Objectives: Nicotine replacement therapy (NRT), an important adjunct for smoking cessation, involves cutaneous and oral mucosal nicotine delivery. Our previous research shows that nicotine concentration (C_n) affects its flux (J_n) directly in skin but indirectly in non-keratinized oral mucosa (NK-OM). This paradox suggests the tissues have structural and compositional differences which may influence penetration pathway. In particular, we propose that nicotine permeation across NK-OM is transcellular and is influenced by the presence of intracellular amino acids. To test this hypothesis, we created a model cell to examine the effect of pH, C_n, and poly-lysine concentration (C_l) on J_n.

Methods: The model cell, consisting of two dialysis membranes (MWCO = 1000D) separated by a rubber gasket containing phosphate-buffered poly-lysine solution (MW>15,000, C_l = 25ug/mL or 75ug/mL, pH 7.5 or 9.5), was mounted in perfusion chambers with 1mL nicotine donor solution (1uCi 3H-nicotine, C_n = 0.5%wt/vol, 0.05%wt/vol; pH 9.5). Perfusate samples were collected, dpm counted, flux (dpm/sq cm/min) and K_p (cm/min) calculated, and data statistically analyzed (ANOVA, Tukey, p<0.05). Results: Increasing intracellular poly-lysine solution pH significantly increased K_p (p<0.001), but increasing donor C_n significantly decreased K_p (p<0.001). Increasing C_l had no effect on K_p. A significant interaction effect existed between C_n and pH.
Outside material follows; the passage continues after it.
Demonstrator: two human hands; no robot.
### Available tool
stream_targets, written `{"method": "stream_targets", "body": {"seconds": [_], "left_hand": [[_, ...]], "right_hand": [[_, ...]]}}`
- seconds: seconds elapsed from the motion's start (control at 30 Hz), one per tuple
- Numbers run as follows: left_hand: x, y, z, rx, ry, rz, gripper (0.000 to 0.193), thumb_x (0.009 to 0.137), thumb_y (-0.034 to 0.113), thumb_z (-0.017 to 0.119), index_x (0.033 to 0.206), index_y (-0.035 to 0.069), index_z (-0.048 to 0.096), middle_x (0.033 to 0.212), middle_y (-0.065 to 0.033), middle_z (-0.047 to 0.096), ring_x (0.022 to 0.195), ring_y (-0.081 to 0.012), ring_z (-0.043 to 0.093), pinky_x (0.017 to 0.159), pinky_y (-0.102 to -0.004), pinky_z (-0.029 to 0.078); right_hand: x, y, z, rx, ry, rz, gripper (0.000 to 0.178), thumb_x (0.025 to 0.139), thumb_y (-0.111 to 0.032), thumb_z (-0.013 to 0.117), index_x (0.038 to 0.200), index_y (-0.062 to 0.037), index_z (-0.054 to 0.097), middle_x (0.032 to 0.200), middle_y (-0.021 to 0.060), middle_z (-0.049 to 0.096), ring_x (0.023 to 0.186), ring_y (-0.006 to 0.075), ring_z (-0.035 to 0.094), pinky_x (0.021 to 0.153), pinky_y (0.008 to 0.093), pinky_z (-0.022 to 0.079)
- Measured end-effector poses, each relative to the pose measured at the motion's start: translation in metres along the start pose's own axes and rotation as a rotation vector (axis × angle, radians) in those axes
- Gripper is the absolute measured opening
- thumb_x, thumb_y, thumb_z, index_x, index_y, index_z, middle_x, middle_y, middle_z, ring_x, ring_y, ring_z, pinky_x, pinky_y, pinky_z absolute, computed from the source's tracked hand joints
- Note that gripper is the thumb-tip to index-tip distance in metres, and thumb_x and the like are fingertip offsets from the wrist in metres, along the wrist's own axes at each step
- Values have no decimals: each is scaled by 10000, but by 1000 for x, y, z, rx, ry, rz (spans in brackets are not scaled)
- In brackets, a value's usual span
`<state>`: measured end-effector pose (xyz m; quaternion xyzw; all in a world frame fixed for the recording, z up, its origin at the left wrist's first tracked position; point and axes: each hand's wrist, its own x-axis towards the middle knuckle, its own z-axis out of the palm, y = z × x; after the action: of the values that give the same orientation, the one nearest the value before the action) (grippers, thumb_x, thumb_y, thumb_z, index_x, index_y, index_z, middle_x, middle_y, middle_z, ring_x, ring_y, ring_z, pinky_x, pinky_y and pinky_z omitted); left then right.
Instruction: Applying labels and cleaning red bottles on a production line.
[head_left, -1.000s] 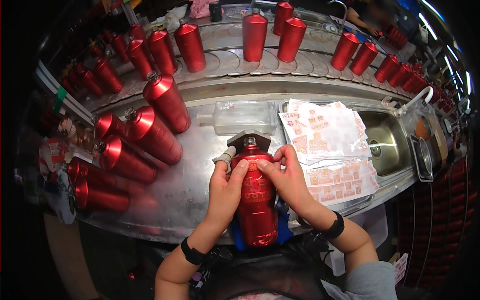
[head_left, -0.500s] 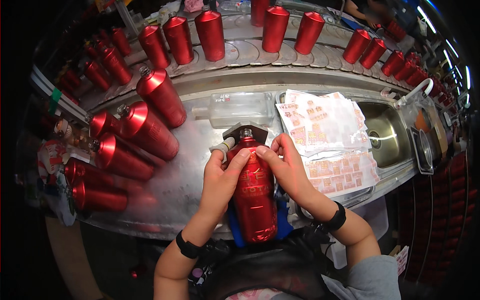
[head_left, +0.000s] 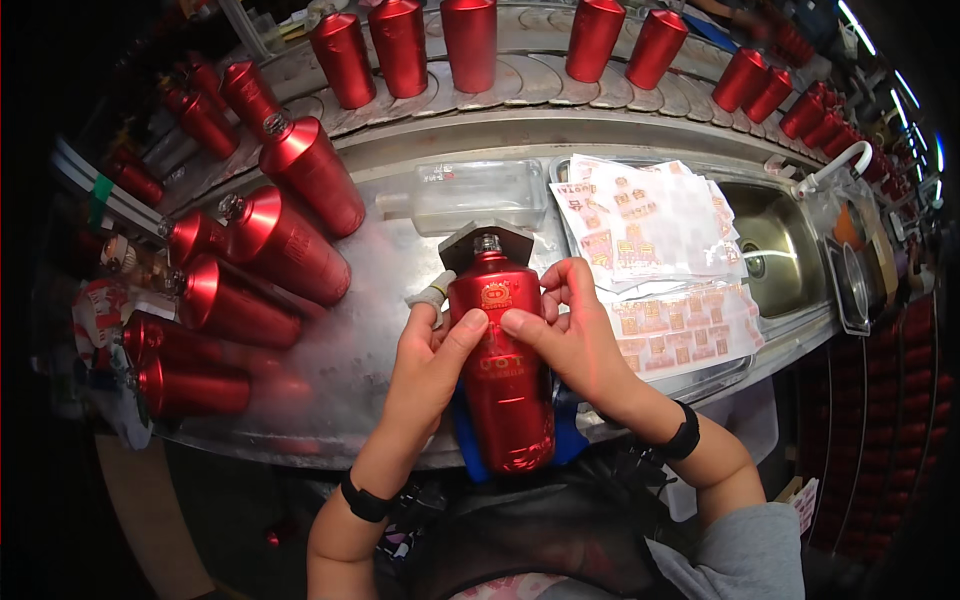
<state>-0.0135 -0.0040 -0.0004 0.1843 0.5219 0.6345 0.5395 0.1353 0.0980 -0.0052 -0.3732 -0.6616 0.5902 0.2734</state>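
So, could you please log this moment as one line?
left hand: thumb on metallic-red shouldered bottle | right hand: thumb on same bottle | bottle's right: white gold-printed paper sheets

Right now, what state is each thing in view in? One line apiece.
Red bottle under the thumbs: neck uncapped, base toward the person.
Left hand: thumb on the bottle.
Right hand: thumb on the bottle, fingers curled.
Clear bottle: lying on its side, neck left.
Printed sheets: overlapping, loosely piled.
Conveyor bottles: upright.
Tabletop bottles at left: standing.
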Motion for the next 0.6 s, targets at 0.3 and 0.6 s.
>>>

Conclusions: Results from the in vitro model are consistent with previous observations made on NK-OM. Cationic poly-lysine, perhaps like intracellular protein and amino acids, repels nicotine from the cell. Increasing intracellular pH decreases the proportion of cationic lysine, resultantly decreasing electrostatic repulsion between nicotine and poly-lysine. The result would be to increase partitioning, and thus K_p, of nicotine. Similarly, low donor C_n decreases poly-lysine-nicotine interaction, resulting in more favorable partition of 3H-nicotine. Overall, the findings suggest that maintaining low surface C_n and high pH would benefit clinical NK-OM nicotine delivery in NRT.

Supported by an AADR Student Fellowship.